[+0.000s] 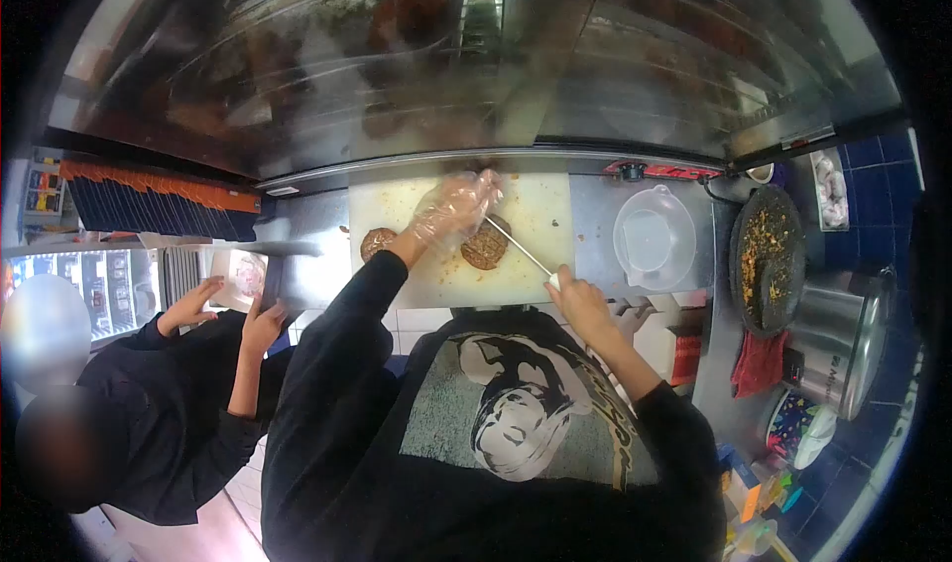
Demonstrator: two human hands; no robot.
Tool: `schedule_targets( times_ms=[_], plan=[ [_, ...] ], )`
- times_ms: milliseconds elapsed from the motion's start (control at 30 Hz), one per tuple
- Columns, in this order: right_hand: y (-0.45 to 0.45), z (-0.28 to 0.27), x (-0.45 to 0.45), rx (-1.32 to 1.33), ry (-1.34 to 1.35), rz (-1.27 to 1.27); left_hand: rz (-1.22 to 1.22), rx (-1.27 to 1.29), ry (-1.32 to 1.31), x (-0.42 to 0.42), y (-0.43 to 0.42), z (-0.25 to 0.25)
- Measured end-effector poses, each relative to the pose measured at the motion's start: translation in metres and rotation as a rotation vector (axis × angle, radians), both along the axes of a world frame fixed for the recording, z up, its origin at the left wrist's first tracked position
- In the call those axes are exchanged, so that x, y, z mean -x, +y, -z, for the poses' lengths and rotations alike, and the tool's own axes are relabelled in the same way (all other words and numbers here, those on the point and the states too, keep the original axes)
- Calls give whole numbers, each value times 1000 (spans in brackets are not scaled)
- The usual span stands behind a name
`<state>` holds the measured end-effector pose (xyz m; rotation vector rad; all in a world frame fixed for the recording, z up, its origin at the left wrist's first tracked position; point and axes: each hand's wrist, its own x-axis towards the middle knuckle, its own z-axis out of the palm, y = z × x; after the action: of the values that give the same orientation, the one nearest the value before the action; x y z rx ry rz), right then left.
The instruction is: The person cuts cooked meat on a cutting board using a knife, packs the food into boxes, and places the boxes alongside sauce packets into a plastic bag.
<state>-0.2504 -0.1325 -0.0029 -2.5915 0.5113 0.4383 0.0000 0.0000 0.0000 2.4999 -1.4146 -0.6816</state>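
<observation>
My right hand [583,309] is wrapped round the white handle of a knife [524,247]. Its thin blade slants up and left across a white cutting board [416,286]. The tip reaches the upper edge of a browned patty [483,249], close to my left hand [458,205]. That hand wears a clear plastic glove; its fingers are drawn together above the patty, and what they hold is hard to make out. Left of my wrist lies a second browned patty [377,242], partly covered by my sleeve. Crumbs are scattered over the board.
A clear plastic tub [654,237] stands right of the board. Beyond it are a dark stone dish [769,264] with crumbly food and a steel pot [843,344]. At left, a co-worker's hands [260,326] are at a light tray [238,279]. A steel hood [397,76] spans the back.
</observation>
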Motion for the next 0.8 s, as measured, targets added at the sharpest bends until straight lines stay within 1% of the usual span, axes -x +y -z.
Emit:
schedule_targets(
  times_ms=[67, 100, 167, 200, 233, 300, 367, 433, 467, 500, 533, 567, 633, 667, 733, 767, 800],
  plan=[
    [-16, -8, 0, 26, -45, -7, -10, 476, -95, 0, -9, 5],
    [21, -17, 16, -64, -57, -3, -1, 386, -107, 15, 33, -6],
    [0, -37, 29, -71, -40, 13, -448, 984, 13, 31, 24, 13],
    [-4, -48, 32, -58, -40, 9, -619, 964, -18, 38, 28, 10],
    [-2, -57, 35, -62, -24, 47, -623, 963, -23, 45, 36, 12],
    [4, -59, 40, -77, 0, 75, -739, 698, -100, 59, 56, 28],
    [5, -56, 42, -63, 55, 46, -442, 465, -444, 61, 74, 79],
    [4, -51, 44, -77, 25, 32, -595, 462, -255, 76, 54, 44],
    [3, -49, 44, -88, -6, 22, -600, 461, -257, 79, 49, 33],
    [1, -48, 45, -90, -6, 16, -640, 491, -159, 81, 44, 24],
    [-2, -48, 44, -90, 9, 5, -679, 522, -59, 81, 42, 20],
    [-4, -47, 44, -91, 23, -10, -688, 520, -63, 82, 42, 22],
    [-5, -41, 42, -98, 15, -18, -652, 375, -47, 77, 39, 25],
    [-5, -36, 41, -105, 9, -20, -655, 374, -48, 76, 39, 26],
    [0, -18, 36, -104, -20, -29, -680, 350, 46, 74, 38, 19],
    [0, -13, 35, -96, -52, -39, -677, 353, 46, 73, 36, 15],
    [-2, -14, 36, -94, -52, -41, -678, 322, 102, 72, 36, 12]
  ],
)
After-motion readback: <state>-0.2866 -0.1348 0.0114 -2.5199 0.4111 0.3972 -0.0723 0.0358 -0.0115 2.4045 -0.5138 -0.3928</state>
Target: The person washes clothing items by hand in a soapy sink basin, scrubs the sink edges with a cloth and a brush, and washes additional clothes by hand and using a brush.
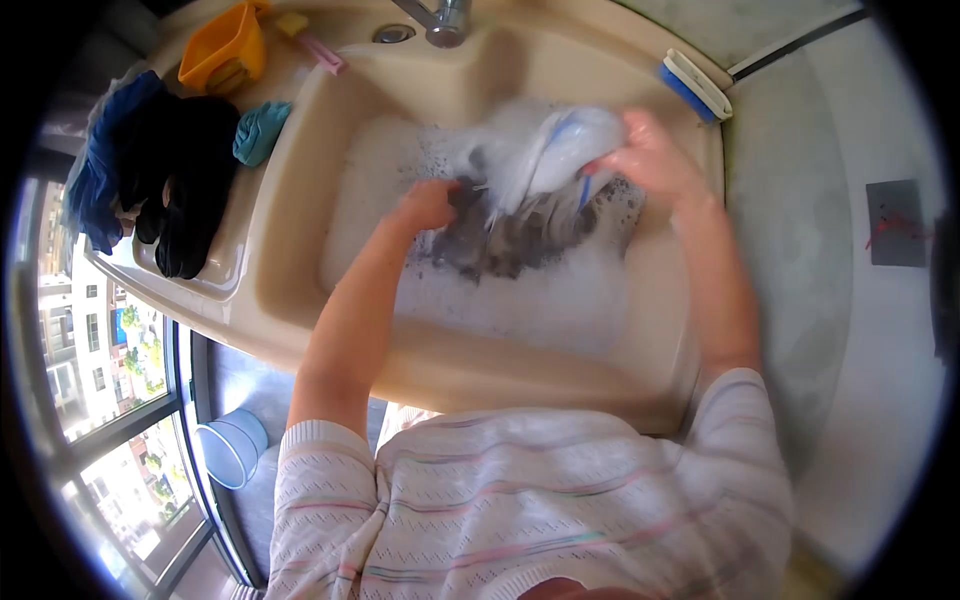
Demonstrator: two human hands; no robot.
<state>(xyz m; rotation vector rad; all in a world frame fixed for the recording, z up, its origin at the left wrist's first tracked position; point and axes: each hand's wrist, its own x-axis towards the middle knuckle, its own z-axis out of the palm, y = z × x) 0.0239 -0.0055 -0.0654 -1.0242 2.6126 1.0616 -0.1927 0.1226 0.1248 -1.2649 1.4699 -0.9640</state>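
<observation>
My right hand [655,160] grips a wet white cloth with blue stripes [575,150] and holds it up over the right part of the sink, with its lower end hanging to the water. The cloth is partly blurred. At the water's surface, left of the cloth, my left hand [430,205] has its fingers curled in. Whatever they hold, if anything, is hidden. Grey, soapy water [510,245] shows between the hands, ringed by white foam [530,310]. The beige sink [480,365] surrounds it all.
A faucet [447,22] stands at the back. On the left ledge are dark clothes [190,160], a teal cloth [262,132], an orange container [215,48] and a pink-handled brush [320,50]. A blue-white scrub brush [697,85] rests at the right rim. A bucket [232,450] is on the floor.
</observation>
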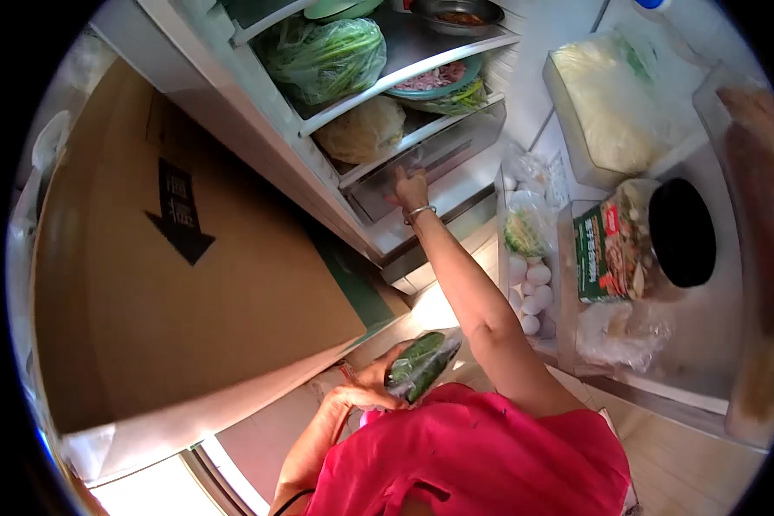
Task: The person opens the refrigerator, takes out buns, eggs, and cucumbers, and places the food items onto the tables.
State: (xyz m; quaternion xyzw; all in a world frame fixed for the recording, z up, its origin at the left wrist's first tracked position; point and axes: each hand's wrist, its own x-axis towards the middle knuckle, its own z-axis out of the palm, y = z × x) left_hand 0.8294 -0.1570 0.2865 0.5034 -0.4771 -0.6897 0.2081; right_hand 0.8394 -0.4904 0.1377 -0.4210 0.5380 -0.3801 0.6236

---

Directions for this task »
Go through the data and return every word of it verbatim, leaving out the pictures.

Answer to this problem »
[+0.000s] 
Demonstrator: two human hands; no robot.
Tool: `schedule_targets( times_ms=[_], plan=[ [_, ...] ], )`
- times_ms: milliseconds elapsed from the motion's start (control at 30 Hz), one per tuple
- Columns, in this order: right_hand: y (-0.45 to 0.45), z (-0.28 to 0.27), x (-0.45 to 0.45), rx (-1.32 to 1.33), ry (-1.34 to 1.35), rz (-1.27 to 1.27); left_hand: rz (-1.22 to 1.22), rx (-1.27 to 1.29), ry (-1.32 to 1.31), x (-0.42 to 0.42), y (-0.43 to 0.42), z (-0.25 to 0.25)
- Measured end-effector poses, each relative to the pose measured at the motion's start: translation in metres and rotation as a rotation vector (axis × angle, radians), both along the axes of a world frame fixed for the recording, z up, its origin at the left wrist's first tracked position
- In the call those axes are exchanged, so that x, y, z mean -x, +y, -z, for the poses' lengths and rotations alike, and the tool's own axes are relabelled in the same way (all other words and numbers here, those on the point and the states too, keep the original axes)
- Calls give whole numbers, each value times 1000 (spans in brackets are not scaled)
- The usual span stands behind a name
`<state>` holds the measured end-effector pose (xyz m; rotation vector rad; all in a world frame fixed for the recording, z up, its origin at the left wrist's first tracked position; point and axes: each hand's wrist, its own x-axis towards the middle knuckle, its own z-axis out of the palm, y = z × x; after the action: of the values that give the same orientation, the one nearest the value before the action; x y z rx ry rz), right then left.
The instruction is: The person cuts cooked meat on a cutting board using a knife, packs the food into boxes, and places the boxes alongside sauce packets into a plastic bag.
<state>-0.2504 -0.1325 -0.0029 -2.5915 0.5113 0.4383 0.0000 0.0000 0.0000 2.4999 -1.4146 -0.6816</state>
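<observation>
My right hand [583,309] is wrapped round the white handle of a knife [524,247]. Its thin blade slants up and left across a white cutting board [416,286]. The tip reaches the upper edge of a browned patty [483,249], close to my left hand [458,205]. That hand wears a clear plastic glove; its fingers are drawn together above the patty, and what they hold is hard to make out. Left of my wrist lies a second browned patty [377,242], partly covered by my sleeve. Crumbs are scattered over the board.
A clear plastic tub [654,237] stands right of the board. Beyond it are a dark stone dish [769,264] with crumbly food and a steel pot [843,344]. At left, a co-worker's hands [260,326] are at a light tray [238,279]. A steel hood [397,76] spans the back.
</observation>
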Motion for the next 0.8 s, as measured, targets added at the sharpest bends until straight lines stay within 1% of the usual span, axes -x +y -z.
Emit:
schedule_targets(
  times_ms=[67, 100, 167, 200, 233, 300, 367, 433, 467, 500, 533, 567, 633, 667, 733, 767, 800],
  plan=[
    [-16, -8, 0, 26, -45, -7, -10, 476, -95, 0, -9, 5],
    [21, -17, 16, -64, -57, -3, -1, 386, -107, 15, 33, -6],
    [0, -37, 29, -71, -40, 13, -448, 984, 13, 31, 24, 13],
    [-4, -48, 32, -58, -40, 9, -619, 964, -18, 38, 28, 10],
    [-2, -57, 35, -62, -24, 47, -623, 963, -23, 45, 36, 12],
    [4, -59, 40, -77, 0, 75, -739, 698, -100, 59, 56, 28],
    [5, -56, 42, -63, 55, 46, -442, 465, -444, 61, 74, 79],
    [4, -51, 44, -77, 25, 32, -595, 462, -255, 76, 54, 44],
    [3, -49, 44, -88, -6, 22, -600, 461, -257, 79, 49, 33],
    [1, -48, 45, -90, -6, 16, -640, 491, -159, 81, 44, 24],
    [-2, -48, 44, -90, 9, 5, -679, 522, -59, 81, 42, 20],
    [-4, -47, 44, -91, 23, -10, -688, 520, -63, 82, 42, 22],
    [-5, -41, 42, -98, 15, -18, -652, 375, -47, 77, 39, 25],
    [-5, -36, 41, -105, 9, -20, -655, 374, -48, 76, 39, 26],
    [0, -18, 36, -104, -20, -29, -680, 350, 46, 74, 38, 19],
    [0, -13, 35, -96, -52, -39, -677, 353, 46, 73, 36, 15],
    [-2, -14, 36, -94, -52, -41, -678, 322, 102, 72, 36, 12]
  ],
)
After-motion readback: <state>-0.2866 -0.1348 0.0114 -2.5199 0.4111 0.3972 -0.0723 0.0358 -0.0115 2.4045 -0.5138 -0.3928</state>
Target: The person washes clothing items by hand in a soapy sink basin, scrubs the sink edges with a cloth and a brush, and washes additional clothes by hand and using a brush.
Demonstrator: two human hands; no robot.
<state>(xyz m; rotation vector rad; all in a world frame fixed for the recording, z up, its origin at the left wrist's first tracked position; point and axes: each hand's wrist, its own x-axis towards the middle knuckle, its own z-axis out of the palm, y = z × x) 0.0239 -0.0055 -0.0654 -1.0242 2.6126 1.0616 -0.1927 0.1226 0.1248 -1.2649 1.4699 -0.9640</state>
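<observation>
My right hand [655,160] grips a wet white cloth with blue stripes [575,150] and holds it up over the right part of the sink, with its lower end hanging to the water. The cloth is partly blurred. At the water's surface, left of the cloth, my left hand [430,205] has its fingers curled in. Whatever they hold, if anything, is hidden. Grey, soapy water [510,245] shows between the hands, ringed by white foam [530,310]. The beige sink [480,365] surrounds it all.
A faucet [447,22] stands at the back. On the left ledge are dark clothes [190,160], a teal cloth [262,132], an orange container [215,48] and a pink-handled brush [320,50]. A blue-white scrub brush [697,85] rests at the right rim. A bucket [232,450] is on the floor.
</observation>
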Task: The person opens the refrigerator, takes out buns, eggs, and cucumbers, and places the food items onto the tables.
State: (xyz m; quaternion xyzw; all in a world frame fixed for the recording, z up, its origin at the left wrist's first tracked position; point and axes: each hand's wrist, its own x-axis towards the middle knuckle, its own z-axis out of the palm, y = z × x) left_hand 0.8294 -0.1570 0.2865 0.5034 -0.4771 -0.6897 0.2081; right_hand 0.8394 -0.4904 0.1377 -0.4210 0.5380 -0.3801 0.6236

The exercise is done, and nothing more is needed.